**WORK TO COMPLETE**
Locate the lines of the listing below that hold "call", then copy each of them.

**GIVEN RECORDS**

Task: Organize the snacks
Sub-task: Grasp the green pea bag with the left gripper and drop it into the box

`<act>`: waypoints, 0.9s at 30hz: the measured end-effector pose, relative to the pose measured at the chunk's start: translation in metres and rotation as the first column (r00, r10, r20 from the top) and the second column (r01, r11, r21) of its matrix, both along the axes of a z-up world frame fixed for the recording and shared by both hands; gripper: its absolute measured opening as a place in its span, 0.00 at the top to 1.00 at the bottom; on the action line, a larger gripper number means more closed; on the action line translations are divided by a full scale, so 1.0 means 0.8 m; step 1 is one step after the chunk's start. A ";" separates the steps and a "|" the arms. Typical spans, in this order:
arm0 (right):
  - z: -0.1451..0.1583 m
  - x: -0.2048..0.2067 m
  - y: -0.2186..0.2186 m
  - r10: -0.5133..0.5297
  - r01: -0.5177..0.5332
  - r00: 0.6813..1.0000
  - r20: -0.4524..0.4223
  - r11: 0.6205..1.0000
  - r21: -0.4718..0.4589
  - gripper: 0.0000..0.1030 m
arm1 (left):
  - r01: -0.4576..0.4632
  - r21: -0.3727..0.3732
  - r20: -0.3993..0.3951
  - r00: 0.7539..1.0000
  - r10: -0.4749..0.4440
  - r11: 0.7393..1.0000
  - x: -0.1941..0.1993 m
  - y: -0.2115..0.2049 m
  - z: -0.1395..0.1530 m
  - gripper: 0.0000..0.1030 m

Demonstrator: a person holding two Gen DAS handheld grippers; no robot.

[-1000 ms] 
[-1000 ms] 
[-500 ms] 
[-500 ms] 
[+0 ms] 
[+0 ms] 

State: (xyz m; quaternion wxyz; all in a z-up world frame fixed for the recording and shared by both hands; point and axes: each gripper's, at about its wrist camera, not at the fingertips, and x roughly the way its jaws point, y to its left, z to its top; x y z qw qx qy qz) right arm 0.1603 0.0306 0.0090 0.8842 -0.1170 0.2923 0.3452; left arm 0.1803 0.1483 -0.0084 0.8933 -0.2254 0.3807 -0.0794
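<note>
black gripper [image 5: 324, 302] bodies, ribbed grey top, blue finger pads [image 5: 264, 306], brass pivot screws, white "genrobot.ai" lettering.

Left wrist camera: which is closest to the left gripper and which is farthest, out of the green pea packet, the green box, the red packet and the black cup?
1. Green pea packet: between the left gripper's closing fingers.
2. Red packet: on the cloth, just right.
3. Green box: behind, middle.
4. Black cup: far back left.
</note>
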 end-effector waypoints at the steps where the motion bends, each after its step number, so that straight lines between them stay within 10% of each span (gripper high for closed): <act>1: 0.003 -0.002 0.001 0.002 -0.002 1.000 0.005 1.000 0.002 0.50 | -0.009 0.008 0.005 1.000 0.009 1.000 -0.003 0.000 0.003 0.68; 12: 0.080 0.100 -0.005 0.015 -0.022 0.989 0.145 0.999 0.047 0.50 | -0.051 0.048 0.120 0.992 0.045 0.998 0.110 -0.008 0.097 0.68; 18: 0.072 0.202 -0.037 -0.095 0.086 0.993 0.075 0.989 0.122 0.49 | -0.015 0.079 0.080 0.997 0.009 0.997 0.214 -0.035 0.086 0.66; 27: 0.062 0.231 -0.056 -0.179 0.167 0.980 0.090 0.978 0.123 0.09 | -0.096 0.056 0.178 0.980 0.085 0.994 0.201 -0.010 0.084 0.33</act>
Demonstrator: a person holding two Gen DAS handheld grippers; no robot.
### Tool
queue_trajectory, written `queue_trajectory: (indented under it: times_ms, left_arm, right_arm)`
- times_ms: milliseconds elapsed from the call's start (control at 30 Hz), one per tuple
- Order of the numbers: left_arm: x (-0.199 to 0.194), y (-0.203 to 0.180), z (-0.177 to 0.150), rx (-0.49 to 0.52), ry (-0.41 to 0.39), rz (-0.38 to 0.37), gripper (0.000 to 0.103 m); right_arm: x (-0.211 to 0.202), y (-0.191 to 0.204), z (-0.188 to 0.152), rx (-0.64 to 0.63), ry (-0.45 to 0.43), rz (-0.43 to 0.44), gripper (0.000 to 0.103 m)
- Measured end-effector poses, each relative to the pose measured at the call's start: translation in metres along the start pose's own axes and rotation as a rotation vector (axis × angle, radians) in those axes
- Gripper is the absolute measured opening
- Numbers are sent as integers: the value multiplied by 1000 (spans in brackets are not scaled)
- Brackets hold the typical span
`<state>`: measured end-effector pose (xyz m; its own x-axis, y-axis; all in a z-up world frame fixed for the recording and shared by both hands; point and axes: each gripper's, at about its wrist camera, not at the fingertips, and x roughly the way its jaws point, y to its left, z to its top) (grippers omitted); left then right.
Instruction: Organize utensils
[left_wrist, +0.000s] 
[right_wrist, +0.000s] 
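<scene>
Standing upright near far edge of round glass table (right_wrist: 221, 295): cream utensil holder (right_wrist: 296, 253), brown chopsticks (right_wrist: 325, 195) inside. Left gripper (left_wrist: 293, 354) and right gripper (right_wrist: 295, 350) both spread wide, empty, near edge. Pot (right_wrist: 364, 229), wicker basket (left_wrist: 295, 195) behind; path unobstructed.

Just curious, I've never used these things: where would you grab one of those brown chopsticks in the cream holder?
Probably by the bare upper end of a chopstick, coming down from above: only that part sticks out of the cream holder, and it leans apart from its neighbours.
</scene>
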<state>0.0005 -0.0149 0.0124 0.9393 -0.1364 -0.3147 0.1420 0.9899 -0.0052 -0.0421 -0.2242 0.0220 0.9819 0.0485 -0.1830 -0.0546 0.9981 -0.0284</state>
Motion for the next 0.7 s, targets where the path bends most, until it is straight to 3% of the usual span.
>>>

**WORKED SOLUTION**
- times_ms: milliseconds elapsed from the call's start (control at 30 Hz), one per tuple
- Measured end-effector poses, each relative to the pose measured at the call's start: translation in metres along the start pose's own axes and rotation as a rotation vector (axis × angle, radians) in those axes

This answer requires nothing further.